• WHAT YOU NEED TO DO: Print the data exactly as it is given, please.

• DATASET EXCERPT:
▼

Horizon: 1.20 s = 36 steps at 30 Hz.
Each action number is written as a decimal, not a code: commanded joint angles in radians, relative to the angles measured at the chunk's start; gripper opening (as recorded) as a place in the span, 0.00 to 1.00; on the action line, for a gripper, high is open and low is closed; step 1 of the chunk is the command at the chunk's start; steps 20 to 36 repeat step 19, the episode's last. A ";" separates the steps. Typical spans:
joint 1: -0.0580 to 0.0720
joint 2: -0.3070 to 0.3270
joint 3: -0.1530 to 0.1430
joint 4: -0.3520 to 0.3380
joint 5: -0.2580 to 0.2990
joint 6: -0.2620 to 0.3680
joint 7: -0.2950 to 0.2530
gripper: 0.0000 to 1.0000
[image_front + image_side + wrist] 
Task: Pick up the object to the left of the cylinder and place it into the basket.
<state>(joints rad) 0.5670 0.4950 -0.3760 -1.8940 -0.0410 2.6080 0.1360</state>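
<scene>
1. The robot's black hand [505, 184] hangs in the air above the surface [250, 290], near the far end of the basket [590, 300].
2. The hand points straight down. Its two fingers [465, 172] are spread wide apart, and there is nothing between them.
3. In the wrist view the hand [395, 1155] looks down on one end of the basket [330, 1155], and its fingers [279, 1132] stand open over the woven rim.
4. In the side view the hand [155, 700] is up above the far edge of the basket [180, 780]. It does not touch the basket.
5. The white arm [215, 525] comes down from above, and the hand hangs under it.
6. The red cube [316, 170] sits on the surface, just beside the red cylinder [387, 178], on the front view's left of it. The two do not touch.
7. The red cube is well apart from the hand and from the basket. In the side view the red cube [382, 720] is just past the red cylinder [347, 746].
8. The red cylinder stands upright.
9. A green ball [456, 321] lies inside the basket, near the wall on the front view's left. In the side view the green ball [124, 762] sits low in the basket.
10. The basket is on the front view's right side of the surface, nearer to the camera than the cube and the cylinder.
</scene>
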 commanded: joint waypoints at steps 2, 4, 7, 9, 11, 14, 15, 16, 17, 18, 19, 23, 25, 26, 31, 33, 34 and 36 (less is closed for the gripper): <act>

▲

• RESULT OF THE EXERCISE:
Horizon: 1.20 s = 36 steps at 30 Hz.
Each action number is written as a decimal, not a code: commanded joint angles in radians, relative to the angles measured at the chunk's start; gripper opening (as recorded) as a place in the span, 0.00 to 1.00; on the action line, for a gripper, high is open and low is closed; step 1 of the chunk is the command at the chunk's start; steps 20 to 36 repeat step 19, the episode's last. A ";" separates the steps. Typical spans:
joint 1: -0.0580 to 0.0720
joint 2: -0.3070 to 0.3270
joint 3: -0.1530 to 0.1430
joint 4: -0.3520 to 0.3380
joint 5: -0.2580 to 0.2990
joint 6: -0.2620 to 0.3680
joint 7: -0.2950 to 0.2530
gripper: 0.0000 to 1.0000
[image_front + image_side + wrist] 
Task: Pick up the object to the left of the cylinder and place it into the basket.
<state>(joints rad) 0.5670 0.4950 -0.3760 -1.8940 -0.0410 2.6080 0.1360</state>
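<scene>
1. The robot's black hand [505, 184] hangs in the air above the surface [250, 290], near the far end of the basket [590, 300].
2. The hand points straight down. Its two fingers [465, 172] are spread wide apart, and there is nothing between them.
3. In the wrist view the hand [395, 1155] looks down on one end of the basket [330, 1155], and its fingers [279, 1132] stand open over the woven rim.
4. In the side view the hand [155, 700] is up above the far edge of the basket [180, 780]. It does not touch the basket.
5. The white arm [215, 525] comes down from above, and the hand hangs under it.
6. The red cube [316, 170] sits on the surface, just beside the red cylinder [387, 178], on the front view's left of it. The two do not touch.
7. The red cube is well apart from the hand and from the basket. In the side view the red cube [382, 720] is just past the red cylinder [347, 746].
8. The red cylinder stands upright.
9. A green ball [456, 321] lies inside the basket, near the wall on the front view's left. In the side view the green ball [124, 762] sits low in the basket.
10. The basket is on the front view's right side of the surface, nearer to the camera than the cube and the cylinder.
</scene>
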 commanded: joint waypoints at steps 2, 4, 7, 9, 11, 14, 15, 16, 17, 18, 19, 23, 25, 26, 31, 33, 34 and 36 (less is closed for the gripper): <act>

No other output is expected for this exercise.